About Youth Peace Summit 2026

Building on the momentum of the first Youth Peace Summit, the second edition marks a clear step forward in both vision and impact.

Our way:
  • Visionary: with a clear eye to a future of hope and peace.
  • Impactful, having a far-reaching effect to communities far beyond our participants. 
  • Connecting, with a diverse array of participants from different background, levels of education and countries. 
  • Community Based: with a definitive capacity to change entire communities through it’s youth. 
  • Youth-led: our event is organised by young people and for young people.
  • Partnership-based: resting on a strong network of exchanging expertise, contacts, resources and enthusiasm. 

 

Between summits, thematic workgroups meet regularly to deepen the Charter and work on specific peace and security themes. Guided by this shared framework, participants design and implement youth-led peace initiatives throughout the year, transforming dialogue into sustained action.

Be a voice for peace — we can make change!

What we do

From 17 to 19 June 2026, we host a Youth Peace Summit in The Hague. During three days, we invite 150 young people from all over the world with an aim to have young people discover, learn, develop and draft a plan towards a more peaceful world. We share knowhow, contacts and network and we do this by means of offering a wide and diverse array of workshops, key-notes and excursions covering many different angles of peace work. This effort is fully youth led: organised by a team of diverse and enthusiastic young people.

 

The problem we solve

Youth summits and conferences are great for LinkedIn and social media posts, and too often not much more. That’s why for our next iteration of YPS we are taking a different approach. Our goal is not to create a single event, but rather to set up an infrastructure that helps to connect young people to topics, organisations and people that can help them build a lifelong career in peace. To arm them with skills and a network that helps them act on UN resolution 2250, the Resolution on Youth, Peace and Security, to help empower young people in real concrete ways in the process of peace.

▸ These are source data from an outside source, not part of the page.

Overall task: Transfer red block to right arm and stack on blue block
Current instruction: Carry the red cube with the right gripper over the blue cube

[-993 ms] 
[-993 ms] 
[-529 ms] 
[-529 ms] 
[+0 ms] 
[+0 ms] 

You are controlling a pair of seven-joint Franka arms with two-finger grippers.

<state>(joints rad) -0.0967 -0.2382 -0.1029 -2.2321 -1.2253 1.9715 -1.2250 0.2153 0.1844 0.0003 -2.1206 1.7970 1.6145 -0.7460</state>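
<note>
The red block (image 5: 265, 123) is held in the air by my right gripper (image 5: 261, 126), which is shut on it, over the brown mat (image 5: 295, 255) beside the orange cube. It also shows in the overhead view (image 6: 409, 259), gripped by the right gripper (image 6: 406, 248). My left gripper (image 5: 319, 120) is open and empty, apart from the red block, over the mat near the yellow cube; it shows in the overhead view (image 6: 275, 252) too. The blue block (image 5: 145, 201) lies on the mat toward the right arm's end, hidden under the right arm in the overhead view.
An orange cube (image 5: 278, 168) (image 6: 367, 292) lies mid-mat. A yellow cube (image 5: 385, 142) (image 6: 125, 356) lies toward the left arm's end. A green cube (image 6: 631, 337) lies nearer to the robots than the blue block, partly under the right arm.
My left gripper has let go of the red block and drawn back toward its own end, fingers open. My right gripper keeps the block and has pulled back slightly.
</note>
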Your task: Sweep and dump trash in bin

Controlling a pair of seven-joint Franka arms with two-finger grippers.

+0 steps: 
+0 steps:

And to do this, we need your help!

Our approach

Rather than isolated workshops we aim to create a permanent framework of diverse partners and Youth Peace Summit Alumni that remain connected year-round. Also after our event in June we remain in touch, set up activities and workshops and do we facilitate the activities of our alumni. Our participants become the organizers and the leaders of the next year, making sure that our project is and remains youth-led. We provide the connective tissue that allow organic connections to develop, and to turn these into actions. All within the framework of the 5 main pillars of resolution UN 2250:

The five pillars of Youth Peace and Security activity:

 The Five pillars of youth peace and security are the backbone of our Youth Peace Summit: Partners are selected and categorised using the pillars and are asked to design workshops and programme elements related to those. During the event in June, all participants are asked to pick one of these five topics. They will then follow workshops that are in line with these topics. 

  1. Participation
    Young people should be meaningfully included in decision-making processes at local, national, and international levels, including peace processes and political institutions.

  2. Protection
    Youth must be protected from violence, human rights abuses, exploitation, and recruitment by armed groups.

  3. Prevention
    The resolution emphasizes the role of youth in preventing conflict and violence, including through education, dialogue, social inclusion, and countering violent extremism.

  4. Partnerships
    Governments, the UN, civil society, and youth organizations should work together to promote sustainable peace.

  5. Disengagement and Reintegration
    Support should be provided for young people disengaging from armed conflict, including education, employment opportunities, and psychosocial support.

These pillars are the main focus of our activity. Each of our partner organisations will be connected to one of the pillars above.

At the end of the Youth Peace Summit, we will deliver a Youth Peace Charter, a youth-created and actionable plan involving young people to set up and facilitating peace activities in their own communities. These actionable plans can be in academia, social work, peace building,

What is Resolution UN 225o?

In 2015 the United Nations Security Council unanimously adopted a resolution on Youth Peace and Security, recognising the role of young people in peace building and the positive influence of young people in developing policy and activity related to peace. At the same time, the document stresses the impact that conflict and war has on the lives of young people. This document set out five key action pillars: Participation, Protection, Prevention, Partnership and Disengagement and Reintegration. 

During the Youth Peace Summit, we use this document as the elemental framework of our activities. You can read this Resolution here.

This resolution was followed up in 2025 by Resolution UN 2807 , reaffirming the commitment to involving young people in activity towards peace and recognising the importance of including young people in peace initiatives. You can read this document by clicking here

 

What happens after June 2026?

During Youth Peace Summit 2026, we launch our Youth Peace Network initiative, in which we connect youth initiatives from all over the world in one network for the purpose of learning from each other, building and exchanging information and knowhow, and because it’s exciting! We aim to make Youth Peace Summit a yearround event, with blogposts, workshops and (digital) activities being organised in every season. The results of this we showcase at our flagship event, the Youth Peace Summit in June.

Between summits, thematic workgroups meet regularly to deepen the Charter and work on specific peace and security themes. Guided by this shared framework, participants design and implement youth-led peace initiatives throughout the year, transforming dialogue into sustained action.